Ни шага у нас — без этих хоругвей. Опять мы рапортовали. Складывали, умножали — и рапортовали. Делили, вычитали — и снова рапортовали.
Через год Качанов уехал с сердечной болью. Уехал в Крым начальником лагеря «Спутник» — на заслуженный отдых.
А прораб Тарасенко (можно подумать — одни хохлы населяли стройку), когда мы с ним разговорились на больную тему, сказал:
— Жить надо без трёпа.
Я согласился. Только не получалось.
9
Мастерами «трепа» были мы, журналисты.
Значение «Металлургстроя», крошечного средства массовой информации, первым среди нас понял Карижский. С максимальной выгодой для себя и для дела он использовал дружбу с пишущей братией.
А Шамин, дремучий партийный бюрократ, спрашивал меня: «Вы с кем-нибудь советуетесь, когда пишете?

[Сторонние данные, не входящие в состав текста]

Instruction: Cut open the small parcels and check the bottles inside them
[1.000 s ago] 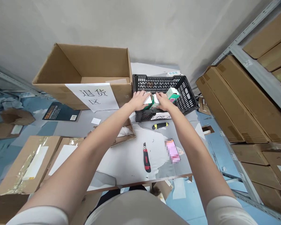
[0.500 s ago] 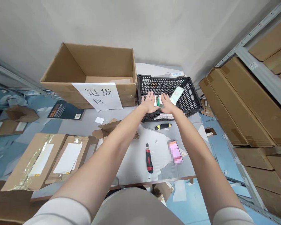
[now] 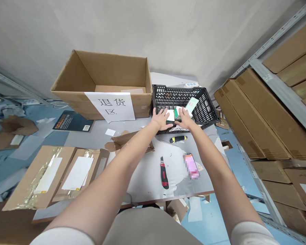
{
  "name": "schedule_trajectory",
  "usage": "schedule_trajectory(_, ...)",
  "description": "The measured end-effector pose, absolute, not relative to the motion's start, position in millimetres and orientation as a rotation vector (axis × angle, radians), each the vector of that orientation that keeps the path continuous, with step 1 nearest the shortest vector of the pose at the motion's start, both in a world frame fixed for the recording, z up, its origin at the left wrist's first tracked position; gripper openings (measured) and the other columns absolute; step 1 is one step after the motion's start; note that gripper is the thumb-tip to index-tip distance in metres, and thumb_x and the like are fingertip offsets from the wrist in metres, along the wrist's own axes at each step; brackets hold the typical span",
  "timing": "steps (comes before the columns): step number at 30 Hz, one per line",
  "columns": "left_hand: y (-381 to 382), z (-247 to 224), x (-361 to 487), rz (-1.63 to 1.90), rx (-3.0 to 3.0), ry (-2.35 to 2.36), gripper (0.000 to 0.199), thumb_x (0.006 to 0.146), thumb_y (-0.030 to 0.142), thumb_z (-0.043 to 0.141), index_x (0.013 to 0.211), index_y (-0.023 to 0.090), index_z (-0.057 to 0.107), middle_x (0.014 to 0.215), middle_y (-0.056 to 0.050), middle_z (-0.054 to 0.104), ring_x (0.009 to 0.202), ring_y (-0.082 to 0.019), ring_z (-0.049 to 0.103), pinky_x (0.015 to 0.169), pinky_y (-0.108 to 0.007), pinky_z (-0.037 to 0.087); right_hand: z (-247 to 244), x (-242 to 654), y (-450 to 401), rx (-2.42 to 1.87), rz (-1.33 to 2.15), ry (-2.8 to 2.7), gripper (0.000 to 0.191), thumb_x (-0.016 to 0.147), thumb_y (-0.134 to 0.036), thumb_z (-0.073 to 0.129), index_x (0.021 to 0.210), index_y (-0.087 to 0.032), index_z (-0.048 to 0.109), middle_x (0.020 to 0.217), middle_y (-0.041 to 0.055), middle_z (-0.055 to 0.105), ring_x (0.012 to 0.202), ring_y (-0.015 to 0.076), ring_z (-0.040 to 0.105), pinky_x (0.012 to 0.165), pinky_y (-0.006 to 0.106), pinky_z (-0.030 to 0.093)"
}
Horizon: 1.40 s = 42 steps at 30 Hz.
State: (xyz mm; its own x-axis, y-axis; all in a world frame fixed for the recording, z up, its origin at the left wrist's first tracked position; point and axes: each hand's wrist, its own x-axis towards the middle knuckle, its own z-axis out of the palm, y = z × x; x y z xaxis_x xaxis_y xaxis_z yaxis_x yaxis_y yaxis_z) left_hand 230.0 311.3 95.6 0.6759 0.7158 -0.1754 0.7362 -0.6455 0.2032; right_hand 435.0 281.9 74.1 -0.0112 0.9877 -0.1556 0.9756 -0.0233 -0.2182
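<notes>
Left hand (image 3: 162, 119) and right hand (image 3: 184, 119) have drawn back toward the near rim of the black plastic lattice crate (image 3: 178, 90). Two taped brown cardboard parcels (image 3: 39, 177) look unopened; a smaller brown cardboard box (image 3: 123, 139) lies open on the table (image 3: 148, 177). Green-and-white cardboard boxes (image 3: 170, 115) already sit inside the crate; both hands' fingers are spread against or over them, seemingly gripping nothing

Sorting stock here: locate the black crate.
Right of centre in the head view, the black crate stands beside the large open cardboard box, beyond the yellow-black cutter.
</notes>
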Motion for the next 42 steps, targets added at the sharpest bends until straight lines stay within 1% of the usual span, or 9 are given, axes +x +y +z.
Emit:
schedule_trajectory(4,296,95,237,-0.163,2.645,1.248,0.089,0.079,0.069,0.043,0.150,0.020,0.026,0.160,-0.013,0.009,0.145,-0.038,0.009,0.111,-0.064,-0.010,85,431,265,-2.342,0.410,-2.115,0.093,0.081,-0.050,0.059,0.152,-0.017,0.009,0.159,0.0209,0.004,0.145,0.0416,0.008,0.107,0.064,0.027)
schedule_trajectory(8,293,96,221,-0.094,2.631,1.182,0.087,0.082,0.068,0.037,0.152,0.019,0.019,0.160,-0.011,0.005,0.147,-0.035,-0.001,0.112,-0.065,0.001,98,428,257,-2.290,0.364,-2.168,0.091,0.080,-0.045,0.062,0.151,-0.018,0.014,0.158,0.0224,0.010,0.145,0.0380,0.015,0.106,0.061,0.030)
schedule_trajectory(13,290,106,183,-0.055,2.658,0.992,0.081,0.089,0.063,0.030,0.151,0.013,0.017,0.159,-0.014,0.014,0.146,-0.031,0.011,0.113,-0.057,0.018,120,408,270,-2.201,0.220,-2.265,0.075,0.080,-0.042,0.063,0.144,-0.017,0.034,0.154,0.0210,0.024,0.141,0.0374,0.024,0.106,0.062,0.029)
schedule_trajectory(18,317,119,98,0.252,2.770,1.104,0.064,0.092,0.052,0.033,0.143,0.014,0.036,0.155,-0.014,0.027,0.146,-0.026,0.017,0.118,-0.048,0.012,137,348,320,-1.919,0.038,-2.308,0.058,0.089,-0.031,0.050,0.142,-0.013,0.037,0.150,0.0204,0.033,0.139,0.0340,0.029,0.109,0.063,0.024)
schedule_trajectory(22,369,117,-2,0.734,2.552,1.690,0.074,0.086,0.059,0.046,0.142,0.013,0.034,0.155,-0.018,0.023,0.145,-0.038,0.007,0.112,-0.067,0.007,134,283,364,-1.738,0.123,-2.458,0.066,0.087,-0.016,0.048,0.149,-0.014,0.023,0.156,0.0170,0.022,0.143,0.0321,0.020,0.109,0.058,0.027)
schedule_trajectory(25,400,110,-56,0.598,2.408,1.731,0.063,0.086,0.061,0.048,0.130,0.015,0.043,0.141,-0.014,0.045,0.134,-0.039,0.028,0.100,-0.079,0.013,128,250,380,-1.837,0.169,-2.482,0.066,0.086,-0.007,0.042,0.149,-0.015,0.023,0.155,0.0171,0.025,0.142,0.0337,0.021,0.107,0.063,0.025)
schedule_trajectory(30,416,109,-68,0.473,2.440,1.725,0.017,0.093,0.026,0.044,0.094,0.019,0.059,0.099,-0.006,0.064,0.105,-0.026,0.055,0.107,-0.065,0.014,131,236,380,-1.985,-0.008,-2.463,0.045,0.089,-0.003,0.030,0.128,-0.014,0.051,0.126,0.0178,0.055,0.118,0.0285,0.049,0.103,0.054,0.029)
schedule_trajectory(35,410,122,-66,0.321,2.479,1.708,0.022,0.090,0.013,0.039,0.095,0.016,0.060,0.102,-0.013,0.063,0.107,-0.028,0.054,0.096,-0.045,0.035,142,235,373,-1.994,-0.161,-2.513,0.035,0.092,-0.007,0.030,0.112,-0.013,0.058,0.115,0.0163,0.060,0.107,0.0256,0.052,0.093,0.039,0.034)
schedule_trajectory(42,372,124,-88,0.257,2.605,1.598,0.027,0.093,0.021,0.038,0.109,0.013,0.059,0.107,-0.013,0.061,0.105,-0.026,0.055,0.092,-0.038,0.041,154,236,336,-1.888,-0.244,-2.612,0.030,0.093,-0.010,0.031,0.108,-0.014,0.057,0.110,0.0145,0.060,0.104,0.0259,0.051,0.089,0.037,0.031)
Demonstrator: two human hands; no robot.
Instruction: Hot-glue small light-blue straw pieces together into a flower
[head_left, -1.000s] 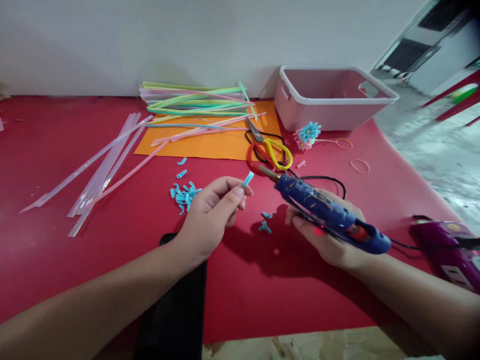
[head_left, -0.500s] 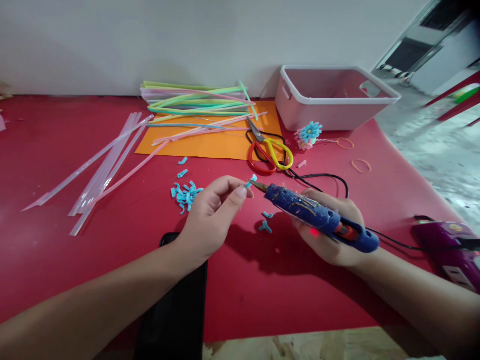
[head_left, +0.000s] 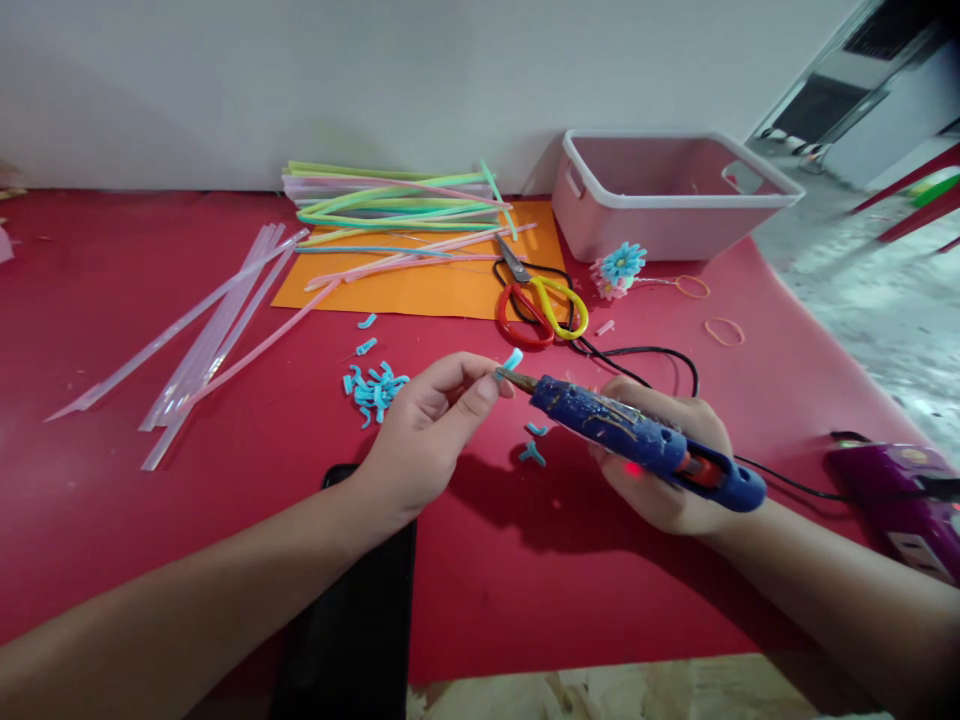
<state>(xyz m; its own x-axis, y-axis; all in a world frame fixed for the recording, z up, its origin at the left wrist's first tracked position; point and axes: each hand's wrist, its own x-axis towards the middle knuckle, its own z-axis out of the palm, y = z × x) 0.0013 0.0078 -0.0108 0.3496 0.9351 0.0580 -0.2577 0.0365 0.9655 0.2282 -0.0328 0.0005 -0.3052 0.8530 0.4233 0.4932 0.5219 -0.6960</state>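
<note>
Between thumb and forefinger, my left hand point(head_left: 431, 430) pinches a small light-blue fuzzy piece point(head_left: 513, 360). My right hand point(head_left: 667, 450) is wrapped round a blue glue gun point(head_left: 615, 420), whose metal tip points left and meets the piece at my left fingertips. A pile of short blue fuzzy pieces point(head_left: 377, 392) lies just left of my left hand. Two more lie apart above that pile. A few blue bits point(head_left: 532, 453) rest on the red table below the gun's tip.
Scissors point(head_left: 551, 308), an orange sheet point(head_left: 450, 296) with coloured fuzzy stems, and a pink bin point(head_left: 675, 220) stand behind. Clear sticks point(head_left: 217, 320) lie left, a black phone point(head_left: 352, 610) under my left forearm. A blue flower point(head_left: 624, 263), black cord and purple power strip point(head_left: 892, 490) are right.
The glue gun has shifted slightly right and down, its tip now lower on the blue piece. More of the piece shows above my left fingertips.
</note>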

Оговариваете?» — ему не дано было управлять нами даже тогда, когда его сделали нашим куратором.
Карижский и Иван Белый делали это с большим искусством. Белый производил впечатление честного и скромного работника низового партактива. Не карьерист. Коммунист «с человеческим лицом». Ходил в телогрейке и кирзовых сапогах, как и мы. Редко повышал голос. Косил глазом, изуродованным на фронте. Не думаю, что Гарий Немченко сделал его одним из своих литературных героев из примитивного расчета. Но, читая теперь опусы моего товарища, не могу отделаться от чувства неловкости.